### Work to be completed
Below are the records; give again exactly the line with "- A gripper", the line with "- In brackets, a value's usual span", and each line that lies between them, and nothing besides.

### Task inputs
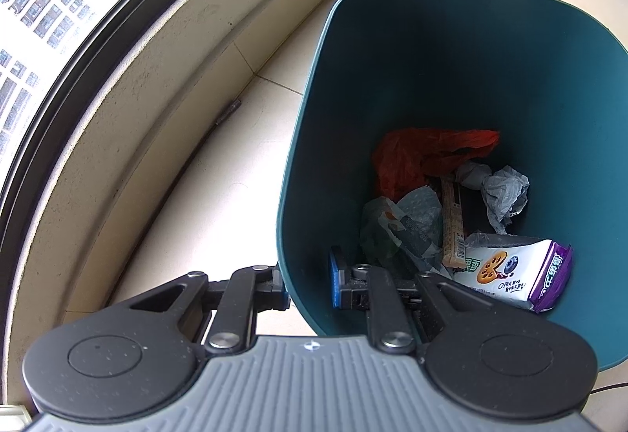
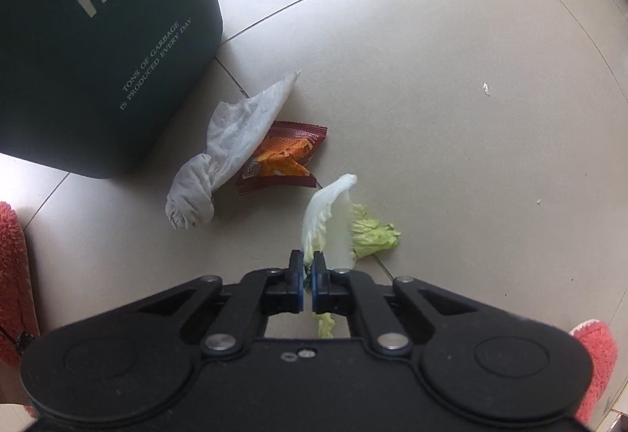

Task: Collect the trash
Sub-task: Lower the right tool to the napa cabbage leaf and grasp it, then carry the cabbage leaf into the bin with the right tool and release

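Observation:
My left gripper (image 1: 309, 284) is shut on the near rim of the dark green trash bin (image 1: 310, 141), one finger outside and one inside. Inside lie a red plastic bag (image 1: 416, 157), crumpled tissue (image 1: 502, 192) and a white and purple snack packet (image 1: 518, 275). My right gripper (image 2: 308, 284) is shut on a cabbage leaf (image 2: 333, 224) that hangs just above the floor. A crumpled white tissue (image 2: 223, 157) and a red snack wrapper (image 2: 286, 161) lie on the floor beside the bin (image 2: 78, 59), ahead and left of the right gripper.
Beige tiled floor (image 2: 431, 78) all around. A curved window sill (image 1: 129, 86) and window stand left of the bin. Pink slippers show at the left (image 2: 11, 267) and right (image 2: 592, 361) edges of the right wrist view.

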A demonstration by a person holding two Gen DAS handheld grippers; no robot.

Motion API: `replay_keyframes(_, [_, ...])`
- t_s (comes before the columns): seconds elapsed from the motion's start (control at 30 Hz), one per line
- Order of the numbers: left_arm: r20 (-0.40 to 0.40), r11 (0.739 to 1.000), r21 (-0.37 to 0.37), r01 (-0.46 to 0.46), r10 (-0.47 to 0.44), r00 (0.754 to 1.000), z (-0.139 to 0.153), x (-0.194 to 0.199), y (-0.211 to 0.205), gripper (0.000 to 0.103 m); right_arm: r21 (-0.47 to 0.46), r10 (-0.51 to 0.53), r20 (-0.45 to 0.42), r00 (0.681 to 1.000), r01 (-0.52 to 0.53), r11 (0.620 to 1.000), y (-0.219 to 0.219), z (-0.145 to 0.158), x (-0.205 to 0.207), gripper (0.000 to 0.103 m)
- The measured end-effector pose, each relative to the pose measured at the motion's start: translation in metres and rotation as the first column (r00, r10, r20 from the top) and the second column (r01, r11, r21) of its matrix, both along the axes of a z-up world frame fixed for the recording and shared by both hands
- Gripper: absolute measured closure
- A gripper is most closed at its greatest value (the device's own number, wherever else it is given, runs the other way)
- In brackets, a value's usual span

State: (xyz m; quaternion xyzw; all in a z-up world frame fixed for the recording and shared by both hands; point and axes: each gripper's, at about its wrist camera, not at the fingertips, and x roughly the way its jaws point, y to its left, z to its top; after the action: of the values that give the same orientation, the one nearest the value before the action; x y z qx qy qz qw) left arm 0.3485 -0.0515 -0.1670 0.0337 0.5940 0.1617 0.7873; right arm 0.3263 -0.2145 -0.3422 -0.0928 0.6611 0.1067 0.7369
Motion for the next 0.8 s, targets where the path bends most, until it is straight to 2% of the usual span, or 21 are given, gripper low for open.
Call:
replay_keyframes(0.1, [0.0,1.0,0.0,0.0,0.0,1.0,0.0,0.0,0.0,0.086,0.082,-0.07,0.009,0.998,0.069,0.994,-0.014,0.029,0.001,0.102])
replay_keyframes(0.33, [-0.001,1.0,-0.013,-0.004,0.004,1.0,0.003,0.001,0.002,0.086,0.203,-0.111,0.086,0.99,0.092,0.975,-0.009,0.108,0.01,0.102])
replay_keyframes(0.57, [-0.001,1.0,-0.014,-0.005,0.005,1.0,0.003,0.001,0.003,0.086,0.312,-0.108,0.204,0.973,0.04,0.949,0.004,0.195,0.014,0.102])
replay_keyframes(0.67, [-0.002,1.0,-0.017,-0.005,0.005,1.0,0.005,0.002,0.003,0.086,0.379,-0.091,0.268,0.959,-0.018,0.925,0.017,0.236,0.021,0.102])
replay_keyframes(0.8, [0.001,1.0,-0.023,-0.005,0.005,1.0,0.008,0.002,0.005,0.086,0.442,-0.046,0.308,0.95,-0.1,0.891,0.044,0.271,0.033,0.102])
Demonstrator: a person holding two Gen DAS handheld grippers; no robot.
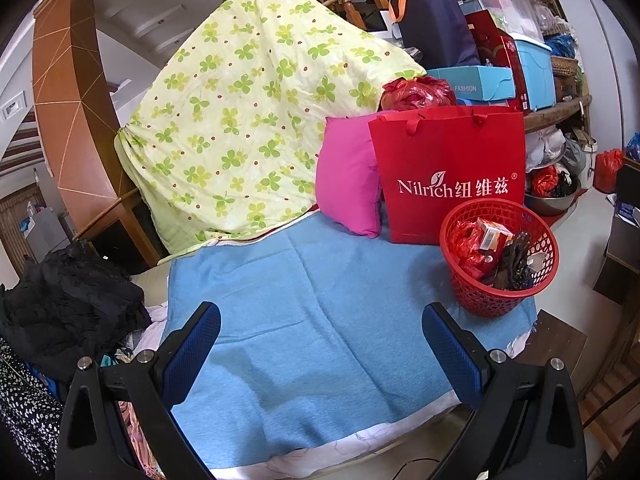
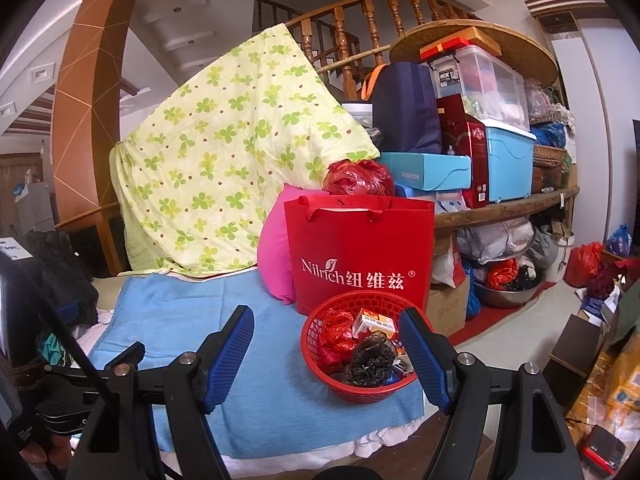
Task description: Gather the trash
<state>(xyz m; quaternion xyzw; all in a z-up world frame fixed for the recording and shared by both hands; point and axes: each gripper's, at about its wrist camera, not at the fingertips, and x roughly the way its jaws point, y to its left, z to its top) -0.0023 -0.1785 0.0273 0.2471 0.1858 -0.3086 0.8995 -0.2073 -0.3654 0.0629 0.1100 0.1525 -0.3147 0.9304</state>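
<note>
Trash already in the basket, both grippers empty

Basket first: the red plastic lattice basket point(image 1: 499, 258) stands on the blue towel point(image 1: 312, 312) near its far right corner, just in front of the red Nilrich paper bag point(image 1: 450, 174), whose foot it hides in the right wrist view. Inside it lie crumpled red plastic wrap point(image 2: 336, 332), a small orange-and-white carton point(image 2: 374, 322) and a wad of dark film point(image 2: 370, 356).

Left gripper point(image 1: 320, 356) hangs over the bare middle of the towel, jaws spread wide, nothing between them. Right gripper point(image 2: 326, 354) is likewise spread and empty; the basket sits beyond and partly between its blue pads point(image 2: 230, 354), apart from them.

Handling, as a judgement: everything in the basket looks light. The wrap and film are limp and slippery, likely to slide or trail out of a pinch, so a bunched fold is the best place to bite. The carton is stiffer but thin-walled and would crush under a hard squeeze; take it across its narrow faces. The basket itself looks light, slightly springy, and easy to tip; its rolled rim is the sensible hold.

No loose trash shows on the towel. A pink cushion point(image 1: 348, 178) leans beside the bag.
</note>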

### Completed exercise
- A gripper is most closed at its greatest value (the device's own number, wherever else it is given, runs the other way)
- In brackets, a value's usual span

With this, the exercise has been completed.